§ TASK PROMPT: Your job is to reproduce all of the data exactly.

· · ·

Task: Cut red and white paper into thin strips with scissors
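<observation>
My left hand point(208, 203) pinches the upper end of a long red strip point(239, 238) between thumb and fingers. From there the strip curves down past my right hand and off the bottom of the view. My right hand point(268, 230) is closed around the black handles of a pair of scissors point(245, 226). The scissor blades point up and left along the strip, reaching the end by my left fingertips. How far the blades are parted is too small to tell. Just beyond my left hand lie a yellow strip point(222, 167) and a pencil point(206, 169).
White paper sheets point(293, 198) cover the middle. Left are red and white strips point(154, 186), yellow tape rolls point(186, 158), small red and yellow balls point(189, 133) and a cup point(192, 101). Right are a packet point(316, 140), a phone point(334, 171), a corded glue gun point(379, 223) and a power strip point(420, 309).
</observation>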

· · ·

§ ANSWER SPACE:
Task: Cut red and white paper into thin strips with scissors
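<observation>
My left hand point(208, 203) pinches the upper end of a long red strip point(239, 238) between thumb and fingers. From there the strip curves down past my right hand and off the bottom of the view. My right hand point(268, 230) is closed around the black handles of a pair of scissors point(245, 226). The scissor blades point up and left along the strip, reaching the end by my left fingertips. How far the blades are parted is too small to tell. Just beyond my left hand lie a yellow strip point(222, 167) and a pencil point(206, 169).
White paper sheets point(293, 198) cover the middle. Left are red and white strips point(154, 186), yellow tape rolls point(186, 158), small red and yellow balls point(189, 133) and a cup point(192, 101). Right are a packet point(316, 140), a phone point(334, 171), a corded glue gun point(379, 223) and a power strip point(420, 309).
</observation>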

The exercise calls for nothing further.